SCREEN

TOUCHING THE VOID

Jeffrey Anderson

It's said that people climb mountains because they're there, but that's giving them too much credit. We have always equated height with greatness, elevation with godliness. We climb mountains literally to feel above it all.


Perhaps Joe Simpson and Simon Yates considered that when they traveled to Peru in 1985 to conquer a 21,000-foot peak, or perhaps not. Their problem wasn't getting to the top, but getting back down. During descent, Simpson broke his leg. Yates attempted to rescue him, but the efforts to slide Simpson down the mountain with their combined 300-foot-long rope resulted in him hanging over a cliff in space, with no way of communicating his conundrum back up to Yates.


Filmmaker Kevin Macdonald, who won an Oscar for his 1999 documentary One Day in September, appropriately decided to work in the old-fashioned and slightly controversial "docudrama" format to bring us their story. (Errol Morris' 1988 docudrama The Thin Blue Line received equal amounts of praise and disdain.) Simpson and Yates act as talking heads, telling their story while actors Brendan Mackey as Simpson and Nicholas Aaron as Yates venture out onto the cold mountainside to act it out for us.

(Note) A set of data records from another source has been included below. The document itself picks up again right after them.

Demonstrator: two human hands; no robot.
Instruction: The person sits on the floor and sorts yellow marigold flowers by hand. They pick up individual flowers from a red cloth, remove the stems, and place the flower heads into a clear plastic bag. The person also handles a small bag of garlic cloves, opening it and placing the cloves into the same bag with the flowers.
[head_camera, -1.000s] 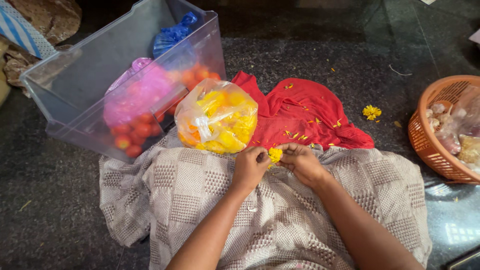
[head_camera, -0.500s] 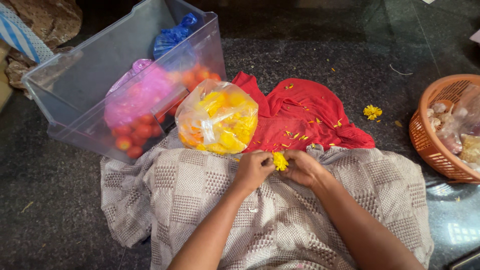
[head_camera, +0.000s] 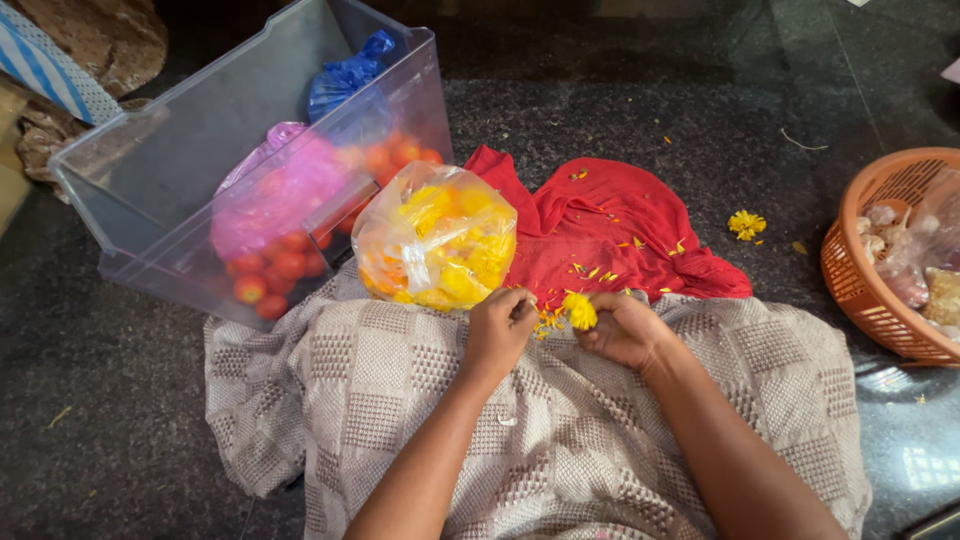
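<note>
Over the checked cloth (head_camera: 560, 420), yellow flower (head_camera: 579, 311) pinched in right-hand fingers (head_camera: 598, 322)

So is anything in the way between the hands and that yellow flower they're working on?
Nothing visible. The right hand already holds the yellow flower in its fingertips, and the left hand sits just beside it over the checked cloth, with only loose petals between them.

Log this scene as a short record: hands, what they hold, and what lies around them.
right hand: pinches a yellow marigold flower
left hand: closed, beside the flower; petals fall between the hands
lap: checked grey cloth
ahead: clear bag of yellow flowers on red cloth
left: clear plastic bin with tomatoes
right: orange basket
</note>
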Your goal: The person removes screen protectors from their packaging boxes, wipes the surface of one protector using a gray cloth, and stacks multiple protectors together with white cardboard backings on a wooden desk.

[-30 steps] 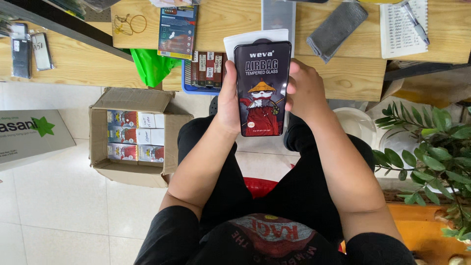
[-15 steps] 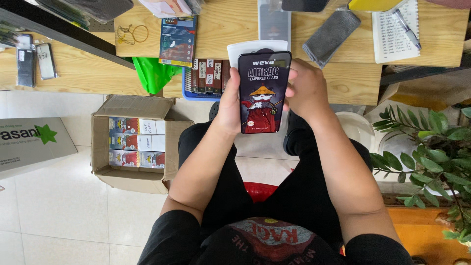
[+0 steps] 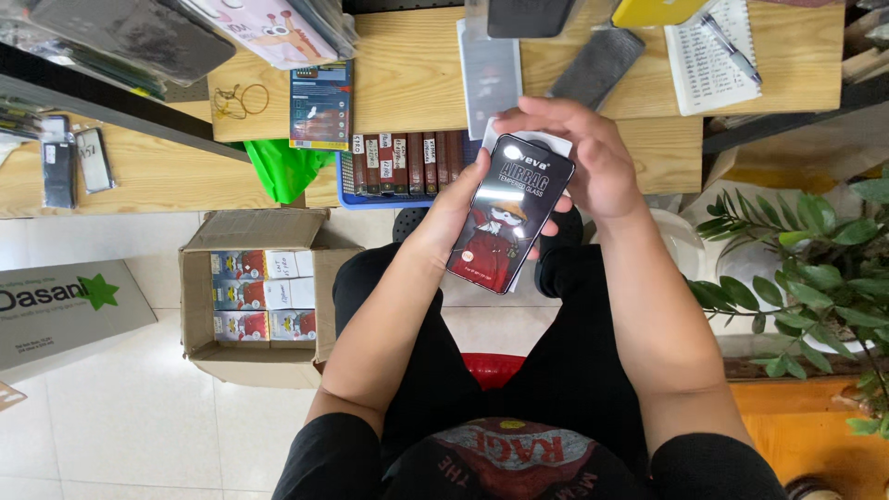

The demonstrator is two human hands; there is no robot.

This approach makes Touching the Void a much leaner work than a conventional fictionalized version would have been. Since we have the actual guys sitting right in front of us, we know they both survived this trek. But that does nothing to lessen the film's immeasurable suspense. As the fictional Simpson painfully works his way down the mountain by himself, the real Simpson's narration makes the journey far more potent than any other interpretation would have been. He successfully draws us inside his head, making us feel his intense pain, thirst, desperation and disorientation far more effectively than the visuals alone could have.


The film should come with a warning label: Not for the squeamish or weak of heart. But for those who can take it, Touching the Void could provide you with a new lease on life. Indeed, with his new film, Macdonald has achieved, if not physical elevation, then at least spiritual soaring.